Siri Hustvedt, Helen Phillips, and Jason Tougaw on Where Their Ideas Come From
Onstage Conversations From the LIC Reading Series
Where is all of the literary love for Queens? It’s right here at LIC Reading Series. Join them each week for stories, readings, and discussions with acclaimed writers, recorded with a live audience in the cozy carriage house of a classic pub in Long Island City, Queens, New York, and hosted by founder Catherine LaSota.
This week, the podcast features the reading and panel discussion from the LIC Reading Series event on December 10, 2019, with Siri Hustvedt, Helen Phillips, and Jason Tougaw. Listen to the readings here!
About the readers:
Siri Hustvedt is the author of a book of poetry, Reading to You; seven novels, The Blindfold, The Enchantment of Lily Dahl, What I Loved, The Sorrows of an American, The Summer Without Men, The Blazing World, and Memories of the Future, as well as four essay collections, A Plea for Eros; Mysteries of the Rectangle: Essays on Painting; Living, Thinking, Looking; A Woman Looking at Men Looking at Women and a work of nonfiction: The Shaking Woman or A History of My Nerves. Hustvedt has a PhD from Columbia University in English Literature and is a lecturer in psychiatry at Weill Cornell Medical College in New York City. Her scholarly interests are interdisciplinary. She has given numerous lectures at scientific and academic conferences on philosophy, neuroscience, neurology, psychiatry, and literature, and published papers in scientific and scholarly journals. She is the recipient of numerous awards including the International Gabarron Prize for Thought and Humanities (2012). The Blazing World was long-listed for the Man Booker Prize and won The Los Angeles Book Prize for Fiction 2014). In 2019, she was awarded the European Essay Prize from the Charles Veillon Foundation for The Delusions of Certainty, an essay on the mind/body problem, an American Academy of Arts and Letters Award for Literature, and the Princess of Asturias Award in Spain for the body of her work. Her books have been translated into over thirty languages. Hustvedt lives in Brooklyn, New York.

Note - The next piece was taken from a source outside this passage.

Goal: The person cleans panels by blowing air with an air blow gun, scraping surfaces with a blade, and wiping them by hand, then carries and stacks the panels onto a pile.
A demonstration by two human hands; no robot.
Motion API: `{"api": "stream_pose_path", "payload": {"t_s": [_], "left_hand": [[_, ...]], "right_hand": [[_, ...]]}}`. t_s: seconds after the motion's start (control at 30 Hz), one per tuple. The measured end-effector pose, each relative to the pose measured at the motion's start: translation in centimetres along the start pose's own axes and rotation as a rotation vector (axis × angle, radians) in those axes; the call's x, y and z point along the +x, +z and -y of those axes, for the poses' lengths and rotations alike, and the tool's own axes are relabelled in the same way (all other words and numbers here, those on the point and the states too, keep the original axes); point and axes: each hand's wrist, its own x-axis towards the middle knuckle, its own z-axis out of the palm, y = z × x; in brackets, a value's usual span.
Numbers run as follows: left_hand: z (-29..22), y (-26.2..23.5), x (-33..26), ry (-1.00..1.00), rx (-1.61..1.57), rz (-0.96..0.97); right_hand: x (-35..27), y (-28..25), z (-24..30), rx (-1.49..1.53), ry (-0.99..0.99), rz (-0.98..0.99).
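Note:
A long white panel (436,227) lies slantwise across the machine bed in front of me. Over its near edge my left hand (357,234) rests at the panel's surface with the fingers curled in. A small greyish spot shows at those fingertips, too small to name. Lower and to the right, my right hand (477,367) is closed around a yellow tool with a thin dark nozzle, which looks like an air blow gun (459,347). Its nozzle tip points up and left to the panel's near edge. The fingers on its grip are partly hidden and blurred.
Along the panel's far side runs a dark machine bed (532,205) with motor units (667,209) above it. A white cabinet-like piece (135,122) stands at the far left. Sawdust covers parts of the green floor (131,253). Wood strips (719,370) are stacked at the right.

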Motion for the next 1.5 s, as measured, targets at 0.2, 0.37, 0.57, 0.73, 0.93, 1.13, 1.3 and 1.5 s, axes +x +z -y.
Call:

Helen Phillips is the author of five books, including, most recently, the novel The Need, a 2019 National Book Award nominee. Her collection Some Possible Solutions received the 2017 John Gardner Fiction Book Award. Her novel The Beautiful Bureaucrat, a New York Times Notable Book of 2015, was a finalist for the New York Public Library’s Young Lions Award and the Los Angeles Times Book Prize. She is the recipient of a Rona Jaffe Foundation Writers’ Award and the Italo Calvino Prize. Her work has appeared in The Atlantic and the New York Times, and on Selected Shorts. She is an associate professor at Brooklyn College and lives in Brooklyn with her husband, artist Adam Douglas Thompson, and their children.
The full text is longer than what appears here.